__Problem statement__: Copy out each line of the data below in which the string "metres" appears.

__Collected data__:
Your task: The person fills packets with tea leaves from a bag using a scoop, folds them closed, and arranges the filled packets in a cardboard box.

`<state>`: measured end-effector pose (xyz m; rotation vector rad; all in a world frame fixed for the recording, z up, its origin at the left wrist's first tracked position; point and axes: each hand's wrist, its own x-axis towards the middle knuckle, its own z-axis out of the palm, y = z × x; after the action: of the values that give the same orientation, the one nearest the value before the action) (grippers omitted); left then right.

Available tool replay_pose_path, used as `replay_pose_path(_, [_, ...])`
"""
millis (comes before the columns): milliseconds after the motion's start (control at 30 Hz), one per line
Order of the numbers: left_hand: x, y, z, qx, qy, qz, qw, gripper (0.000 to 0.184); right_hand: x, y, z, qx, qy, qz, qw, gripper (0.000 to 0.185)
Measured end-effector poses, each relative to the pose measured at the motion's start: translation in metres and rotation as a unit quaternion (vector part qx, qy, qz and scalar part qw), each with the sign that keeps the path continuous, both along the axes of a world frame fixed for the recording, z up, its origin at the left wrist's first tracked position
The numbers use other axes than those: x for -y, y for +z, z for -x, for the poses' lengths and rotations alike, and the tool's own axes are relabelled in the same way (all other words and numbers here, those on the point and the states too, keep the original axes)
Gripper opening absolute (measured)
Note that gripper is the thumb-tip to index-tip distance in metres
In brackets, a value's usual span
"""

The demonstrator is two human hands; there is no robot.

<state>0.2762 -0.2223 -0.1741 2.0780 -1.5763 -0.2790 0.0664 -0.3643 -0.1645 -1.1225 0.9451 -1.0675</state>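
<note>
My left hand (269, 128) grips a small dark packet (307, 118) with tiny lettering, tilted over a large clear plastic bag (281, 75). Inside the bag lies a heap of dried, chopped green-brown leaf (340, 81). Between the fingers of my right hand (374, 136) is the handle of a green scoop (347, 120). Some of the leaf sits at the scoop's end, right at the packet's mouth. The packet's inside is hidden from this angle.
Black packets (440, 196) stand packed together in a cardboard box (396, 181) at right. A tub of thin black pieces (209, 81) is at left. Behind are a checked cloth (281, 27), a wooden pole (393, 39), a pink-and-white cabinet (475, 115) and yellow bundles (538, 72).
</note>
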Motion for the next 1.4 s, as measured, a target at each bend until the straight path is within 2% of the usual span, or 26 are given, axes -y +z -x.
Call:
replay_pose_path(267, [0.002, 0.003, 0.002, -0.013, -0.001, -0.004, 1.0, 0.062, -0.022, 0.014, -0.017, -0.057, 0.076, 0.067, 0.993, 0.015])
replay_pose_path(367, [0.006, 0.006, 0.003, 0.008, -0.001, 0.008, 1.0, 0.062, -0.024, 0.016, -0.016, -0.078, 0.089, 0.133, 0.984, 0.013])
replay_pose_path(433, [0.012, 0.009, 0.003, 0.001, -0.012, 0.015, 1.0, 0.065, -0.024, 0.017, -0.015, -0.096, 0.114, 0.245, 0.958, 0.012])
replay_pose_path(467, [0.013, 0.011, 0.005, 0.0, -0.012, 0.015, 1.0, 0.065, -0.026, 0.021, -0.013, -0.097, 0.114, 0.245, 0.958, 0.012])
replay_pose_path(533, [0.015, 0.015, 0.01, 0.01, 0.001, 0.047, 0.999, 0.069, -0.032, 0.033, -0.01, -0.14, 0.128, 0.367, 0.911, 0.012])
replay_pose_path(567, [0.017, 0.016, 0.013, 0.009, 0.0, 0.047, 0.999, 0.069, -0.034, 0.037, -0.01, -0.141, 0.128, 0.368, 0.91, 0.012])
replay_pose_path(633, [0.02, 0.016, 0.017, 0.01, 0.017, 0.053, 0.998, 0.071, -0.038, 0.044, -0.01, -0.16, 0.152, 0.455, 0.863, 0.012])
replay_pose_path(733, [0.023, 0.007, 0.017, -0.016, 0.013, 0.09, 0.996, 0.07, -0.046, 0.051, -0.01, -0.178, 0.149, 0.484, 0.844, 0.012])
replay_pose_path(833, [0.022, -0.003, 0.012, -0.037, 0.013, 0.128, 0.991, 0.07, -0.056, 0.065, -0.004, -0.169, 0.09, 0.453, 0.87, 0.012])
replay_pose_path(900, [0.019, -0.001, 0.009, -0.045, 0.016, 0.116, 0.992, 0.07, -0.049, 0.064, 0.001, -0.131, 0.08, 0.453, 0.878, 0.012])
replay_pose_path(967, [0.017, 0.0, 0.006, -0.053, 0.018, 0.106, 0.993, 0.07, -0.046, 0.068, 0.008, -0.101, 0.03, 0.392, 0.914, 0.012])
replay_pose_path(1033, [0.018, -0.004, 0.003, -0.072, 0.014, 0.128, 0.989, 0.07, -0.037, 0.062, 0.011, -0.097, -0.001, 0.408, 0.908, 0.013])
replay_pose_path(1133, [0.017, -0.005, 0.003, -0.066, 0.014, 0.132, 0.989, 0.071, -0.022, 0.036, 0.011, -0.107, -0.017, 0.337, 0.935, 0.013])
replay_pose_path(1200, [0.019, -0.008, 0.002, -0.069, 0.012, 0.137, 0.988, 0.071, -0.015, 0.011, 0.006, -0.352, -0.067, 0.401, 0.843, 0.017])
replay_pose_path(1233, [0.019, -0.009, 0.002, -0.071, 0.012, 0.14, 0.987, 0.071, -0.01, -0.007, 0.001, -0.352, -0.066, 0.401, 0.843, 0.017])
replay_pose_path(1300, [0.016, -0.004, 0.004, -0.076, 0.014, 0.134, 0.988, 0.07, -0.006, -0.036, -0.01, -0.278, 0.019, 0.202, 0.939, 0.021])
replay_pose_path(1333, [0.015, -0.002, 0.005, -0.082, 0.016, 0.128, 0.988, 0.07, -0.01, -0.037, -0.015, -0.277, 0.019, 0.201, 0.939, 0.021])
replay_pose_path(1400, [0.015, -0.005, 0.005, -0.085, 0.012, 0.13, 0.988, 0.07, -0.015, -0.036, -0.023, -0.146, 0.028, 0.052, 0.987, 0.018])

__Response area__:
Measured end-effector poses, each relative to the pose measured at the motion's start: translation in metres and rotation as a unit quaternion (vector part qx, qy, qz and scalar part qw), each with the sign that keeps the path continuous, both along the axes of a world frame fixed for the recording, z up, its origin at the left wrist's first tracked position
Note that gripper is the thumb-tip to index-tip distance in metres

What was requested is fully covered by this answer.